I was recently looking at a Facebook posting of an individual who was celebrating the fact that she was no longer a Christian, but had become agnostic. Her post was full of problems and conclusions that were not logically or evidentially supported. One of the reasons she gave for her leaving the Christian faith was her experience with Christians with whom she used to attend church. She went on and on about the bad things these people did and made ad hominem attacks against these people. The inference was that she, as an agnostic, would never do or treat people in the same manner as the Christians with whom she had been associated, yet she launched into a very personal attack against them, but I digress. The main inference in her writing about the actions of these Christians is one that is used very often by critics. It goes something like this: If Christianity is true, then Christians would be better people. They would not do the bad things they do and would not have done the bad things in the name of Christianity which they have done in the past. So, because Christians are not always good and have done bad things, Christianity is not true. This objection is a fairly common one and it is used by many famous skeptics including Christopher Hitchens, who uses it regularly in his debates and writing against the existence of God.
Let me start by first pointing out that when we become a Christians, our hearts are changed. We understand that we are saved by God’s grace through faith in Jesus Christ. We are to love God with all that we have and love our neighbor as we love ourselves. Our faith in Christ, our being a Christian, should be manifested in our words and deeds. The world should see a difference in us. That being said, Christians do not inherit perfection when they come to Christ. We are still fallen and sinful creatures. Although we strive to live sinless lives and in no way believe or accept sin as something that is acceptable in our lives, at times we will make mistakes and exercise poor judgment. It is true that many times this failure hurts those around us.
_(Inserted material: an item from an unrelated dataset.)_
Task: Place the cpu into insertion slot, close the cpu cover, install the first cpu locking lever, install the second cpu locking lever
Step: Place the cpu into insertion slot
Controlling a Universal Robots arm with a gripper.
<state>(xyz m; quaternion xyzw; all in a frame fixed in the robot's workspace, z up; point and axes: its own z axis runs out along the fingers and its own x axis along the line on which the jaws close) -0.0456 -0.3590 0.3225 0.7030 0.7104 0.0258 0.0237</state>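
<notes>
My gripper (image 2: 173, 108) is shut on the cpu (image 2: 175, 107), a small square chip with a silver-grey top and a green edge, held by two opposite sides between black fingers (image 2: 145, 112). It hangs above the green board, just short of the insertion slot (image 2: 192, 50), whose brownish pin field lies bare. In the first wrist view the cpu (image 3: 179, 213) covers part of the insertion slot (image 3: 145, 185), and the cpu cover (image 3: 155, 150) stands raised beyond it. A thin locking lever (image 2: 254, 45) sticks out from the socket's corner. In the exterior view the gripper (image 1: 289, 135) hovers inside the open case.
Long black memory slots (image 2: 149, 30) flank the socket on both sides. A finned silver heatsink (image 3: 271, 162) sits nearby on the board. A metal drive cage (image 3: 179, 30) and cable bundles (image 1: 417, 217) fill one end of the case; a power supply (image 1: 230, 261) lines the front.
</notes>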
Christian have and do at times fail to live out our faith. When we do this we should and do recognize our sinful acts and ask for forgiveness. However, such failure does not lead to the conclusion this person makes and has nothing to do with the truth of Christianity.
Christianity makes very specific truth claims. There is specific evidence both historical and logical that supports its contentions. Although it is always concerning when Christians act inappropriately, such actions in no way undercut the evidence for the truthfulness of Christianity. Such acts are simply irrelevant to Christianity’s truth claims. The evidential arguments for the truth of Christianity neither include nor are they dependent on the behavior of Christians. The hypocrisy of Christians has no bearing on the evidence for its truth. Thus this contention by the lady on Facebook asserting that Christianity is not true because of the bad actions of Christians simply does not follow. It is not a valid critique leading to the conclusion that Christianity is untrue. It does not deal with or counter any of the evidence demonstrating Christianity’s truth. It simple makes personal attacks on individual Christians and then seeks to somehow dovetail this into a broad and sweeping indictment of Christianity. In this manner, she and other have dramatically overplayed their positions. It is a nice try, but it does not effectively deal with the question, “Is there a sufficient basis to establish the truth of Christianity?” The position advocated by this lady on Facebook and others who use it is not an evidential one. It is an emotional postion and offers no evidential reason for one to doubt the truth of Christianity. Nice try, but to borrow a phrase, “That old dog just won’t hunt.”